- _Problem requirements_
From the records below, copy the lines that include "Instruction".

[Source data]
>>>>

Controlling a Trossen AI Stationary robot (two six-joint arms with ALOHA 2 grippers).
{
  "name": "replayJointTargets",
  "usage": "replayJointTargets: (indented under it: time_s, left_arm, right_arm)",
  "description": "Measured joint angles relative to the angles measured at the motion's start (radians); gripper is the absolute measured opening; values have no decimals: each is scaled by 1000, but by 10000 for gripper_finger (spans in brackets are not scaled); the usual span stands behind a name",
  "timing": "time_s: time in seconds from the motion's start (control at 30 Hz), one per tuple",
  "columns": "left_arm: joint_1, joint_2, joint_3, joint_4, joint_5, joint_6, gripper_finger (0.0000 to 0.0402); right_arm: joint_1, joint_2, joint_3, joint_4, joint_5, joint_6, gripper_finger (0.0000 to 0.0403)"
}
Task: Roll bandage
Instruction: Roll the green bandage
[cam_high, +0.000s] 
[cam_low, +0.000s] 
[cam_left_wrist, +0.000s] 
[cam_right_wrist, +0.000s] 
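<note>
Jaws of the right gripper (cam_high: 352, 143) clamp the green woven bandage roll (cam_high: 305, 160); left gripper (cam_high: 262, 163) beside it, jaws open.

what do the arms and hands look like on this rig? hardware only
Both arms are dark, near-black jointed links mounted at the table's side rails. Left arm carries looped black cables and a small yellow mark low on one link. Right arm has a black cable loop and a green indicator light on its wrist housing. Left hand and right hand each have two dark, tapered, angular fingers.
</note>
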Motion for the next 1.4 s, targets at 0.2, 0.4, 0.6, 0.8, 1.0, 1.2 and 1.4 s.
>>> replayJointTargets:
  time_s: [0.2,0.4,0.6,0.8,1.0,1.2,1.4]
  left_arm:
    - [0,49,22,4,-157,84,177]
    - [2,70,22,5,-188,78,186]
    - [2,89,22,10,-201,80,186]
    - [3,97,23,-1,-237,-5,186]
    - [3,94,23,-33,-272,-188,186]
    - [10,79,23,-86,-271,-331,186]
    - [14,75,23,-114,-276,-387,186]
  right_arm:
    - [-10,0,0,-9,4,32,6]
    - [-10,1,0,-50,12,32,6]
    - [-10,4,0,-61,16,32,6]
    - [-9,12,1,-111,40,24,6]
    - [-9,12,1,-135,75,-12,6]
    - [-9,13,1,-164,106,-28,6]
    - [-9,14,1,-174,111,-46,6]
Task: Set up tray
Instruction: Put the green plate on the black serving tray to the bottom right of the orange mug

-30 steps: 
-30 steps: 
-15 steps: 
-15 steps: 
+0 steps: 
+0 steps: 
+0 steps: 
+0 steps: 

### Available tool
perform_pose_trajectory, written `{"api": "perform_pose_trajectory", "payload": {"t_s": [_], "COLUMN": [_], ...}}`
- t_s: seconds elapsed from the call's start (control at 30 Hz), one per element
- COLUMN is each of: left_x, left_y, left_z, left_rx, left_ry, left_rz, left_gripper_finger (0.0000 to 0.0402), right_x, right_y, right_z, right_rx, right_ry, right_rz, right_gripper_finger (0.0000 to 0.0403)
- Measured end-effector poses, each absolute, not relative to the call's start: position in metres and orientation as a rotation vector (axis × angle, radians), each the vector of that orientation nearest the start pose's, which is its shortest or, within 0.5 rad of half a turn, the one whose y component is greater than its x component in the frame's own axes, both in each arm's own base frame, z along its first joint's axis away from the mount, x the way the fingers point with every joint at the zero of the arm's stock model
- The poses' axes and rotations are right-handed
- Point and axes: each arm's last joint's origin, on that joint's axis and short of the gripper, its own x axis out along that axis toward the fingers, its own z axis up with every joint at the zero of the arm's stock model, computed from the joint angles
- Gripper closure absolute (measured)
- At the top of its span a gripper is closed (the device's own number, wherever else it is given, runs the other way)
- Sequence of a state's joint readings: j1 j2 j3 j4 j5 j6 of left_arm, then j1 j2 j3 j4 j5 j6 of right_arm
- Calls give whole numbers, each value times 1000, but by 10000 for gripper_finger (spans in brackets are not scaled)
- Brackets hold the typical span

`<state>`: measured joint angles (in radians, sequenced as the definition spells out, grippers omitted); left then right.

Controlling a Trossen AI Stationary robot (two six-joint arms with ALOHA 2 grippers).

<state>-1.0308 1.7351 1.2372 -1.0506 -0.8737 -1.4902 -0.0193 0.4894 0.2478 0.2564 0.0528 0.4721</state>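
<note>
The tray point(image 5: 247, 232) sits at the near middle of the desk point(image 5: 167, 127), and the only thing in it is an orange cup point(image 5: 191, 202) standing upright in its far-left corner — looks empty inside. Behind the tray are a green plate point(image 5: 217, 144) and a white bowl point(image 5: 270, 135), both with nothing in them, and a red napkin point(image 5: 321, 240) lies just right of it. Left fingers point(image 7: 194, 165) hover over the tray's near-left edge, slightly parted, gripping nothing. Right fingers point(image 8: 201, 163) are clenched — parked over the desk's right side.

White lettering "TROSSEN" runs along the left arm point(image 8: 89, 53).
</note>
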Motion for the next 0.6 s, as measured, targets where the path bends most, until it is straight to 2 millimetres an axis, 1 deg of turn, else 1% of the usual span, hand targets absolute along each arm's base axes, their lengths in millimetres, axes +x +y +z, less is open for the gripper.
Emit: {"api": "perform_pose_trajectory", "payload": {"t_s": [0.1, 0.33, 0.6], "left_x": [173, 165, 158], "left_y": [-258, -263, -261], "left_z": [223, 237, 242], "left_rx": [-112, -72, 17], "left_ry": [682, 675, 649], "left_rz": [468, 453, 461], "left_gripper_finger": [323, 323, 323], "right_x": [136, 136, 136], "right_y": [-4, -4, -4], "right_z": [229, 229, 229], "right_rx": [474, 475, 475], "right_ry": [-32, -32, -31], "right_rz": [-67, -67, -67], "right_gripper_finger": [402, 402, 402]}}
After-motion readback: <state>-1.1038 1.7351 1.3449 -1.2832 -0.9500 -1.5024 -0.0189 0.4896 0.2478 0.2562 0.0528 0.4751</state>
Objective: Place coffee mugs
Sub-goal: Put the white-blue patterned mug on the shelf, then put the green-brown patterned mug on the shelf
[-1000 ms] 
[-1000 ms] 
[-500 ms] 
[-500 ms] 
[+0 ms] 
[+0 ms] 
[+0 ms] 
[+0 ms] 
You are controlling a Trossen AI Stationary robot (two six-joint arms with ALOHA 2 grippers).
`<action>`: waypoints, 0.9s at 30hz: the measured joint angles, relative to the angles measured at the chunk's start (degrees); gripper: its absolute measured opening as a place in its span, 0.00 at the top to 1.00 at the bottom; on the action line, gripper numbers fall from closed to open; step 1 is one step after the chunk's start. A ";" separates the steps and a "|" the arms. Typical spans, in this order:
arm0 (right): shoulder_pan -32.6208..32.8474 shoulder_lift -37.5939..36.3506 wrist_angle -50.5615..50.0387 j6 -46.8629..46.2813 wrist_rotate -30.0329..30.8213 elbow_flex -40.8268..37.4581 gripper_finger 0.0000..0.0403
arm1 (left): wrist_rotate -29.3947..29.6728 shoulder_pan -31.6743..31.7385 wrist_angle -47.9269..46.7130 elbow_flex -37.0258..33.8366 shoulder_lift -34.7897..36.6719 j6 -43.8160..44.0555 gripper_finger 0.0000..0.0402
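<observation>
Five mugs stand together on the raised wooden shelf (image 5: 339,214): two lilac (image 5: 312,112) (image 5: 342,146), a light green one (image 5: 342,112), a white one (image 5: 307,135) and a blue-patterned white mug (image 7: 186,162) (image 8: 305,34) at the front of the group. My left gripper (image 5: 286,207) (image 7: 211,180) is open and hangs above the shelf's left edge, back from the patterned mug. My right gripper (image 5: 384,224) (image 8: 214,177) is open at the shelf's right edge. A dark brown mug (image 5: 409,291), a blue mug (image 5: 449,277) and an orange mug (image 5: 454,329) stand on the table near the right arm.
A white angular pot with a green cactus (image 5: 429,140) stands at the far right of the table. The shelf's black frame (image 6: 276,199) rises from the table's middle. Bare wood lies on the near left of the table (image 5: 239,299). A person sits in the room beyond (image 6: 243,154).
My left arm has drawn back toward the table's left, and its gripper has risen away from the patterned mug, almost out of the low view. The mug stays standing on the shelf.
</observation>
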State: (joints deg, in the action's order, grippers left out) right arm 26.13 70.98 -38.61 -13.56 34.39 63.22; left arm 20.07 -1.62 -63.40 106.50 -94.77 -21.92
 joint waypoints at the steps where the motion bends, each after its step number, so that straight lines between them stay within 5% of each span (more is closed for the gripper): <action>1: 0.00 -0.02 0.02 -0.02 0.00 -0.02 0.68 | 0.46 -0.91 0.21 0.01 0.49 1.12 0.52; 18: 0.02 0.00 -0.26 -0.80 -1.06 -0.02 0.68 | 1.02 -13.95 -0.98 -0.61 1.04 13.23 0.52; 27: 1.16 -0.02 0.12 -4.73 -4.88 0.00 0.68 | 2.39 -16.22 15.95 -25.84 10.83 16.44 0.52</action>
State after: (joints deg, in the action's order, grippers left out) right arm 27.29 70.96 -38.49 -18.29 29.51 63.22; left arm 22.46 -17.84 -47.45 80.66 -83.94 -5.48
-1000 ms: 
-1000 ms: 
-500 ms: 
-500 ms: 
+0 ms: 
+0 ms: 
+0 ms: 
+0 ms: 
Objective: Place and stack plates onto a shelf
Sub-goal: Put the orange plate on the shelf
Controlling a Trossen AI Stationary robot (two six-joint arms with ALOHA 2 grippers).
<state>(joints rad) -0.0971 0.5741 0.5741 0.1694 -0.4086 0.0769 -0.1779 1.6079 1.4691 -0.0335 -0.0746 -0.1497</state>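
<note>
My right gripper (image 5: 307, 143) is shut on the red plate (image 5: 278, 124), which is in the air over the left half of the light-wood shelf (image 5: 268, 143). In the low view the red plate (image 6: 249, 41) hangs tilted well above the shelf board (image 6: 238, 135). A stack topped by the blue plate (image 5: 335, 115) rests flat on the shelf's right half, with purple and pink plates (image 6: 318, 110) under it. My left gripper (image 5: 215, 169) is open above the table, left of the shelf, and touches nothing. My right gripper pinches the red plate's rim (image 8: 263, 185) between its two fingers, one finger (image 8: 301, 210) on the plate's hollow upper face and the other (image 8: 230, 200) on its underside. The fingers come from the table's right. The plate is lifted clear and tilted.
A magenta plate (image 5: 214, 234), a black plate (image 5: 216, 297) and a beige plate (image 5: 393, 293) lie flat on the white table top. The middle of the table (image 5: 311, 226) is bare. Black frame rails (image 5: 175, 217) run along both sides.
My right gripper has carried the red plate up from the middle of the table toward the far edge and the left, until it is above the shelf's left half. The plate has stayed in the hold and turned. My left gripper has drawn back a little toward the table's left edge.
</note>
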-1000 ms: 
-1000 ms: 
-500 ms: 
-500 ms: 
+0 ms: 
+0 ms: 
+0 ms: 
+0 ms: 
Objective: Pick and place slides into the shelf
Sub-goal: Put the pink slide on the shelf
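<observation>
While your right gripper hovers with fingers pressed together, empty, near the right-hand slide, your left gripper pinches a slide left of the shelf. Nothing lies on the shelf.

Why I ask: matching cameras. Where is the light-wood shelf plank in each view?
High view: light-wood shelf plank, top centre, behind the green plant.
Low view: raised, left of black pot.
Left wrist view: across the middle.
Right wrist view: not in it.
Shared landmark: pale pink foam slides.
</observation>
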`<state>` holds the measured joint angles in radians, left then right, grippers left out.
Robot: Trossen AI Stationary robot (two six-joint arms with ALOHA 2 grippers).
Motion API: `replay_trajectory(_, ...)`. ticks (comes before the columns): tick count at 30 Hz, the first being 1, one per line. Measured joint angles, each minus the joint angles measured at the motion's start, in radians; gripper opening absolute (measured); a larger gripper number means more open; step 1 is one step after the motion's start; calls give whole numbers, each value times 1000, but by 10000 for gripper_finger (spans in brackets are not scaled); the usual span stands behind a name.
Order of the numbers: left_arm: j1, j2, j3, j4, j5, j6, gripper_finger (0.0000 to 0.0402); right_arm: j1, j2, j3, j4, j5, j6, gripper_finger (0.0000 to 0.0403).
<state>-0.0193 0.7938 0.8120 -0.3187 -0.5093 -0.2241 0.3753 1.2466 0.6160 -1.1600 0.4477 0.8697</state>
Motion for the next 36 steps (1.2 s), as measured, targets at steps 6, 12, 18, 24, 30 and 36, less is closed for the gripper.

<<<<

- _The completed task_
Instruction: Roll the green bandage
Instruction: Put the green plate on the black serving tray to the bottom right of the orange mug

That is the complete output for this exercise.